**INPUT DATA**
- Opening Delimiter -
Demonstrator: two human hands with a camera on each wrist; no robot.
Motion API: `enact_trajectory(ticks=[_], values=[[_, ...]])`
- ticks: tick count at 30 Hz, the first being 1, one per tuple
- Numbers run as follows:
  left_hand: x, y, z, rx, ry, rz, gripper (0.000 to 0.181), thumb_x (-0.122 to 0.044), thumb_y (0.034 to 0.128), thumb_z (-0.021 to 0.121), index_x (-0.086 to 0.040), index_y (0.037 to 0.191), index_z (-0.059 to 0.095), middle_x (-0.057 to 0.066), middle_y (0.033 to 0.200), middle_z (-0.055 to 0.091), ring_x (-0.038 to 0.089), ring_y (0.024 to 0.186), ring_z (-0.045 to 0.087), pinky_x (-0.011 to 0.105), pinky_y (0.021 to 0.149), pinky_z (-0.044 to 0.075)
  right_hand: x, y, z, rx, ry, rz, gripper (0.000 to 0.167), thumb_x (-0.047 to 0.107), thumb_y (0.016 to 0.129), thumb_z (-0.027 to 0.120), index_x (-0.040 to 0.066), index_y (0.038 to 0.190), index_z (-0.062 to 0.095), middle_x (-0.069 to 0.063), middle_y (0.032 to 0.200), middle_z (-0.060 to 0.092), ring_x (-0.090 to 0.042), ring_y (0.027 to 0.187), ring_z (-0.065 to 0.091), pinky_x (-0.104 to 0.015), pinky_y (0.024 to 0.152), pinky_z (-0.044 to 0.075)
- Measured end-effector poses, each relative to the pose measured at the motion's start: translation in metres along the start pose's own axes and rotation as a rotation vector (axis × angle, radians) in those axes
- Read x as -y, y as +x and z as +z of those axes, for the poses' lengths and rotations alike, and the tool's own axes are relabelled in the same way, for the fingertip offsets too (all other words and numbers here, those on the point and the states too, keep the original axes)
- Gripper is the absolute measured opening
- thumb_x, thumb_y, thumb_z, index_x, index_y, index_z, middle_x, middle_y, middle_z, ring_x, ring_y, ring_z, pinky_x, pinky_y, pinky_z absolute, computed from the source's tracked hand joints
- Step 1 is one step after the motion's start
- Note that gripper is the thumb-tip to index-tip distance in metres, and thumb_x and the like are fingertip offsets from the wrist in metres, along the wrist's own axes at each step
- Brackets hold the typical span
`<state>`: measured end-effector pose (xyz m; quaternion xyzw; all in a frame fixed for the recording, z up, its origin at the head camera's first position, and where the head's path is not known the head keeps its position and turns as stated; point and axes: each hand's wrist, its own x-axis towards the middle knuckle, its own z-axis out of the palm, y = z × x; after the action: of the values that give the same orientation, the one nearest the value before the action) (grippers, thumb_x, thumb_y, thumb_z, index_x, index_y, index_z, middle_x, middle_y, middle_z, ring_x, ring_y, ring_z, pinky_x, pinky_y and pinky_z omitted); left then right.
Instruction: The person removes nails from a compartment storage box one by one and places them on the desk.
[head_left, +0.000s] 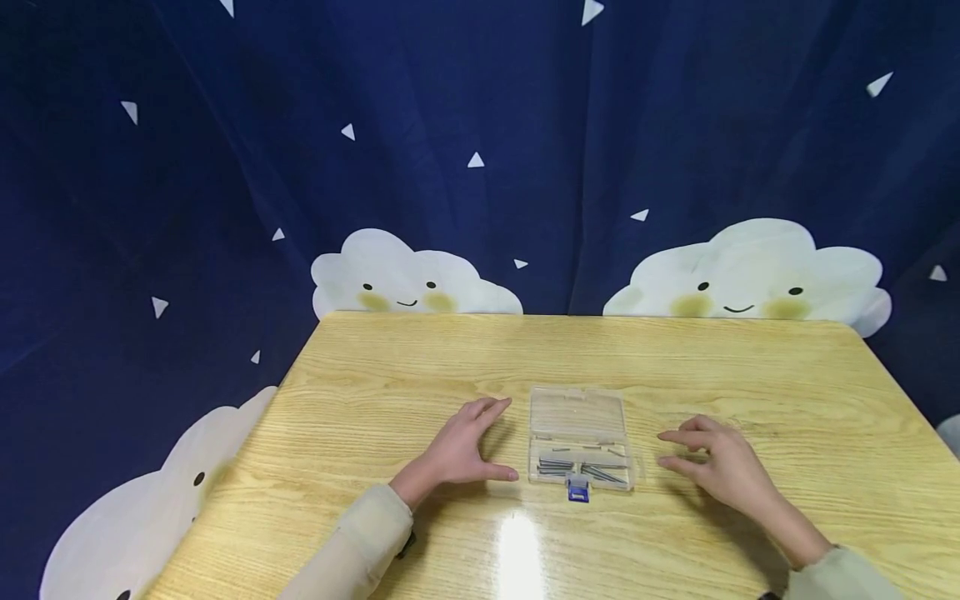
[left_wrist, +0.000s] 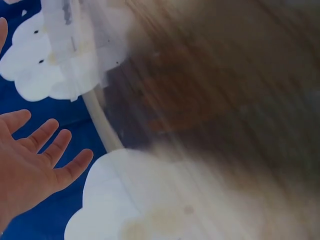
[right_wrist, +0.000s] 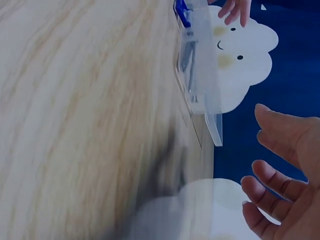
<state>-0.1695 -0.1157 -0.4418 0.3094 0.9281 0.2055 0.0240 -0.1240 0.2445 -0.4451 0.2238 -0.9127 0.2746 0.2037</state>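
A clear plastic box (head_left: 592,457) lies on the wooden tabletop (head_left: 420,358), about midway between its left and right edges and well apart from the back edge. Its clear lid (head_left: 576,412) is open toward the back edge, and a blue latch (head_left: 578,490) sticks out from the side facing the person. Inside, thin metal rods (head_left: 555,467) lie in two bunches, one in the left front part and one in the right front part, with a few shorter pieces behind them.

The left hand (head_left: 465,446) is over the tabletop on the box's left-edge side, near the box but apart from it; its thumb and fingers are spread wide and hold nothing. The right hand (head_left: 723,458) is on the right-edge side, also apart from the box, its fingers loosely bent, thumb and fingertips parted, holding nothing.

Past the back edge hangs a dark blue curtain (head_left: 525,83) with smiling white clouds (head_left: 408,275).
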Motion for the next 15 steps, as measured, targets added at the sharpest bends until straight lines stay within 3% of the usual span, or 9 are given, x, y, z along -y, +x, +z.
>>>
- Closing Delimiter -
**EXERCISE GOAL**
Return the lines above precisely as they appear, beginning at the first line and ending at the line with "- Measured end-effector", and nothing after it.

**RESULT OF THE EXERCISE**
Demonstrator: two human hands with a camera on each wrist; no robot.
Motion API: `enact_trajectory(ticks=[_], values=[[_, ...]])`
- ticks: tick count at 30 Hz, the first being 1, one per tuple
- Numbers run as follows:
  left_hand: x, y, z, rx, ry, rz, gripper (0.000 to 0.181), thumb_x (-0.122 to 0.044), thumb_y (0.034 to 0.128), thumb_z (-0.021 to 0.121), index_x (-0.086 to 0.040), index_y (0.037 to 0.191), index_z (-0.059 to 0.095), middle_x (-0.057 to 0.066), middle_y (0.033 to 0.200), middle_z (-0.055 to 0.091), ring_x (-0.038 to 0.089), ring_y (0.024 to 0.186), ring_z (-0.045 to 0.087), pinky_x (-0.011 to 0.105), pinky_y (0.021 to 0.149), pinky_z (-0.044 to 0.075)
  right_hand: x, y, z, rx, ry, rz, gripper (0.000 to 0.167), thumb_x (-0.047 to 0.107), thumb_y (0.016 to 0.129), thumb_z (-0.027 to 0.120), index_x (-0.040 to 0.066), index_y (0.038 to 0.190), index_z (-0.062 to 0.095), middle_x (-0.069 to 0.063), middle_y (0.032 to 0.200), middle_z (-0.060 to 0.092), ring_x (-0.090 to 0.042), ring_y (0.027 to 0.187), ring_z (-0.065 to 0.091), pinky_x (-0.104 to 0.015), pinky_y (0.024 to 0.152), pinky_z (-0.044 to 0.075)
- Measured end-effector poses, each relative to the pose measured at the motion's start: translation in metres along the start pose's own axes and rotation as a rotation vector (axis × angle, radians) in those axes

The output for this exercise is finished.